The Circle of Security is used across the country to help parents build a strong relationship with their children. Empirical evidence of its effectiveness has been understudied to date.

Huynh will track data before, during, and after participants receive the Circle of Security parenting intervention. Then she will compare results to see which intervention group had better outcomes — those who received additional mindfulness instruction versus those who did not.

Huynh’s research will produce important data based on observations, interviews and surveys.

“At its core, (Circle of Security) is a well-designed program,” said Julia Torquati, professor of child, youth and family studies, and Huynh’s faculty mentor. “ Security evidence of its effectiveness will be valuable.
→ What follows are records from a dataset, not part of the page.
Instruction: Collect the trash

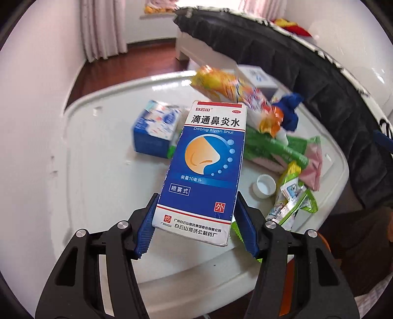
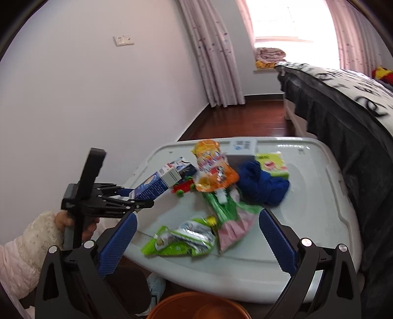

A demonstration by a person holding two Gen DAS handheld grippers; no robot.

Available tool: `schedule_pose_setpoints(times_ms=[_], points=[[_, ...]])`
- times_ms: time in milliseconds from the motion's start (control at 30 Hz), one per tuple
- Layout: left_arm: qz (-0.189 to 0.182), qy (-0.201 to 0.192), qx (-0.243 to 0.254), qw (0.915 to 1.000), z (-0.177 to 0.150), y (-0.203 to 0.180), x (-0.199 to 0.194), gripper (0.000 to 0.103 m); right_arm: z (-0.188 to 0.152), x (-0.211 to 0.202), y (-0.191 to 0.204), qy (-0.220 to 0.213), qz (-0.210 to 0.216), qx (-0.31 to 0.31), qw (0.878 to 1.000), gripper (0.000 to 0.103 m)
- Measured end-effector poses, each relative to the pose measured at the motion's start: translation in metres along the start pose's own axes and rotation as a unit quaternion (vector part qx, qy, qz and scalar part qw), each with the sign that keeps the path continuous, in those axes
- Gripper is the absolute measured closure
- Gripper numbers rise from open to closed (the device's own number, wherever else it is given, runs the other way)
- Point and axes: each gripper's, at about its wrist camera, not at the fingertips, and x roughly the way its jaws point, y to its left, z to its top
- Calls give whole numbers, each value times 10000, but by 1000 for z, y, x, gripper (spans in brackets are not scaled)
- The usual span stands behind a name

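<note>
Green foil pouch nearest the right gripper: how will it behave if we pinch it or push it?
The crumpled green foil pouch looks emptied and flattened, so probably very light and floppy; it would likely fold rather than hold shape. Its glossy film may slip between the pads of the open right hand-held gripper. Lying flat on the white plastic tabletop, a push would probably slide it, not roll it.

White walls [image 2: 98, 98], pink curtains [image 2: 213, 56], bright window [image 2: 289, 22], red-brown wood floor [image 2: 245, 120], dark-skirted bed [image 2: 343, 117]

A white table [image 2: 316, 196] carries wrappers [image 2: 181, 241], a blue cloth [image 2: 262, 184] and a bottle cap [image 1: 265, 185].
</note>
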Motion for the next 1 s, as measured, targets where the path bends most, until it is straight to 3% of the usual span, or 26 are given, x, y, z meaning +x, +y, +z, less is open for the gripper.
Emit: schedule_pose_setpoints(times_ms=[167, 400, 633, 867, 1000], points=[[44, -256, -352, 9990, 12, 28, -14, 45, 50, 54, 10, 655, 306, -419, 9965, 5], [78, -408, -738, 9964, 13, 59, -22, 45, 99, 137, 0, 1482, 1033, -159, 9834, 5], [91, -444, -961, 9943, 9, 82, -21, 45, 111, 206, 5, 1956, 795, -736, 9747, 5], [68, -542, -975, 9937, 10, 85, -21, 45, 115, 236, -9, 2178, 408, -714, 9725, 5], [-7, -542, -966, 9938, 11, 83, -19, 44, 113, 250, -8, 2224, 111, -996, 9698, 6]])
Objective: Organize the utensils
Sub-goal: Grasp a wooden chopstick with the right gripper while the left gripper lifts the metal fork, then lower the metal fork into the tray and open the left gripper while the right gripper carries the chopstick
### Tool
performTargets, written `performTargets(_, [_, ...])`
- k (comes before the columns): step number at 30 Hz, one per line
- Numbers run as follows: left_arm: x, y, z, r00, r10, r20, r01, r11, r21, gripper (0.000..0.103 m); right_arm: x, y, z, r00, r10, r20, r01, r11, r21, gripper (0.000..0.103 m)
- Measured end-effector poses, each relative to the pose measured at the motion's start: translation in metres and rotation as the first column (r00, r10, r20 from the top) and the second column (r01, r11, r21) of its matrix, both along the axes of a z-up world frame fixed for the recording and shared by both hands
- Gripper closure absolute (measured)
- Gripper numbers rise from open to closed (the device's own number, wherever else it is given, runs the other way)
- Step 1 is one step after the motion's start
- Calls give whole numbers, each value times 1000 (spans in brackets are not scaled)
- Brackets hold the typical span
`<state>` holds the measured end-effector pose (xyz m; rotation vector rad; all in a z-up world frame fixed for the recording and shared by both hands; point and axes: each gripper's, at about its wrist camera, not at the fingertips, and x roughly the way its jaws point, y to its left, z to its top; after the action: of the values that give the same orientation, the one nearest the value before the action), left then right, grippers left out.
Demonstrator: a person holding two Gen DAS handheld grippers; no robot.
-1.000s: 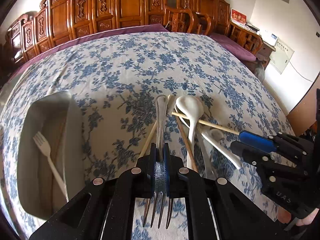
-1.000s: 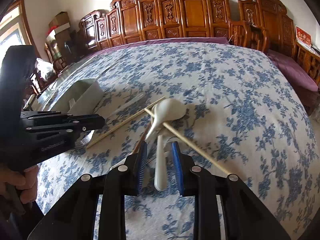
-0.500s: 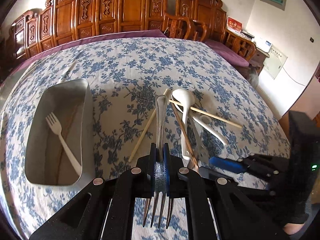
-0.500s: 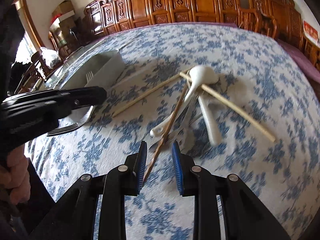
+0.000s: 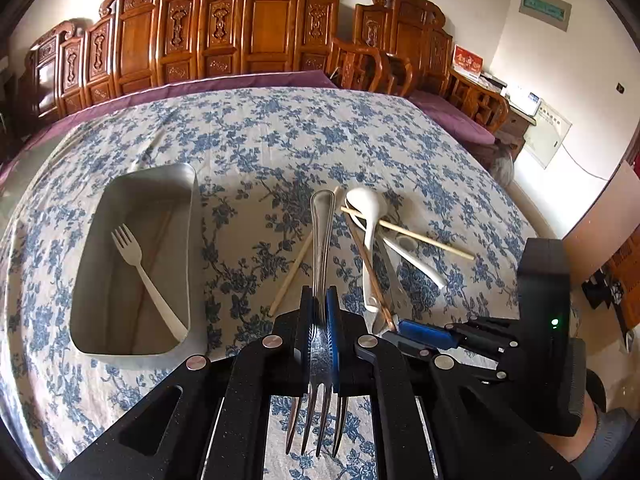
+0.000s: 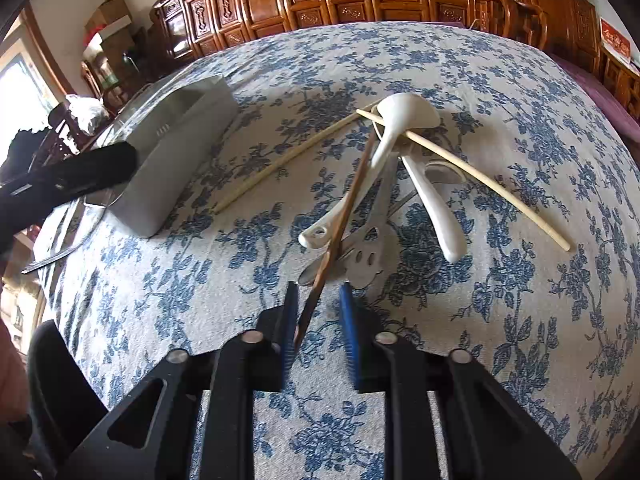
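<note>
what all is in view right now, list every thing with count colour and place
metal fork: 1, silver, clamped in left gripper
plastic fork: 1, white, inside tray
tray: 1, grey metal, left on cloth
soup spoons: 2, white, in the pile
dark chopstick: 1, brown, between right gripper's open fingers
pale chopsticks: 2, tan, in the pile
flat metal utensils: count unclear, silver, under the pile
tablecloth: 1, white and blue floral
carved chairs: several, brown, behind
left gripper: 1, black
right gripper: 1, black

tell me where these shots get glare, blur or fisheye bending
Left wrist view: fisheye bows the floral tablecloth into a dome, corners black, metal fork glints but sharp. Right wrist view: window at left blown out white, light chopsticks curve, dark chopstick crisp.
</note>
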<state>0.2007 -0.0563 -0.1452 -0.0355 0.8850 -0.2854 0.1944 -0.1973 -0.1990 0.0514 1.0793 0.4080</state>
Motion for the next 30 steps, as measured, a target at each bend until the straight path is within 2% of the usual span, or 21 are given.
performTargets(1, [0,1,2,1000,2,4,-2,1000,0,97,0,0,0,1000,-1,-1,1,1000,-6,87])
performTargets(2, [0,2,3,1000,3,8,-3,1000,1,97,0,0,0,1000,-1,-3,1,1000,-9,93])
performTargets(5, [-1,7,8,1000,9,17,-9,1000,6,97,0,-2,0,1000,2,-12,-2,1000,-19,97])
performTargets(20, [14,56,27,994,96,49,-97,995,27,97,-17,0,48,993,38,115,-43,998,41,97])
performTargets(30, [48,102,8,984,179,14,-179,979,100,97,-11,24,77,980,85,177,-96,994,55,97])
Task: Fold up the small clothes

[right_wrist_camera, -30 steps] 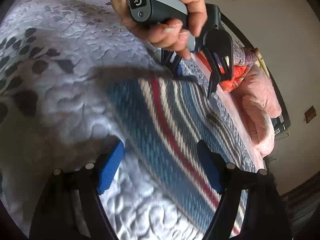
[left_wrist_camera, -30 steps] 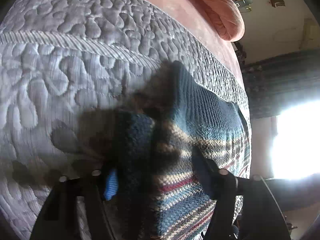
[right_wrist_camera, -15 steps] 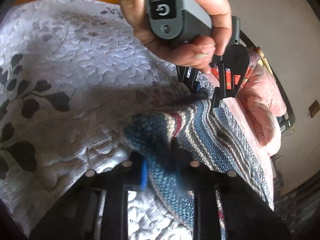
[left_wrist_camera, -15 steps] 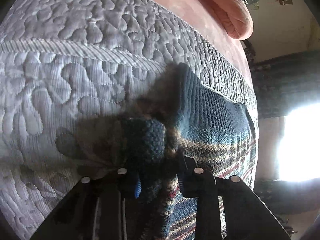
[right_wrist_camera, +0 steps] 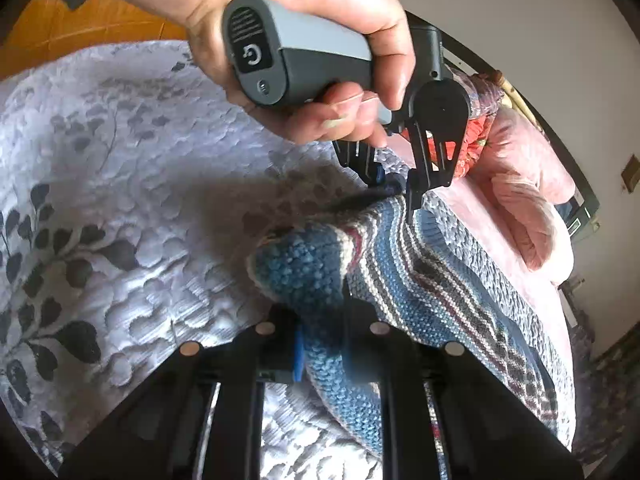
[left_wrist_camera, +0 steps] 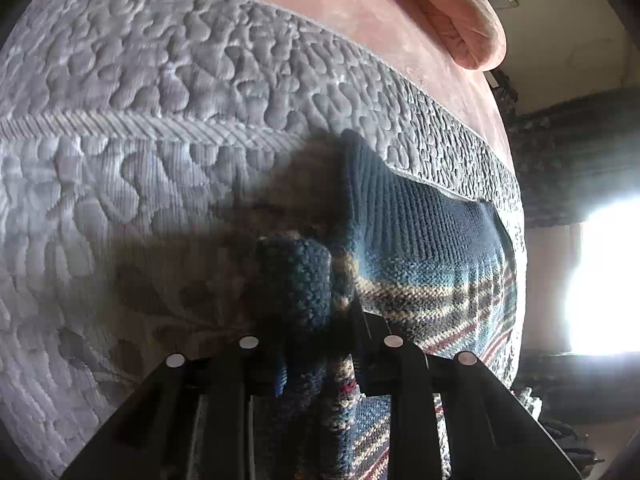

“And, (Huynh) will have high-quality data that can answer the questions she’s asking and beyond.”

Huynh anticipates her biggest challenge will be assumptions that the mindfulness movement is a religion. She intends to get this message across by consistently delivering the neurological and physiological perspective.

“Tuyen has the disposition of a scholar,” Torquati said. “Her inclination is to turn over every stone. She’s rigorous and thoughtful in her methodology. She holds great promise.”

Once she completes her doctoral work, Huynh intends to remain in academia to continue researching and teaching.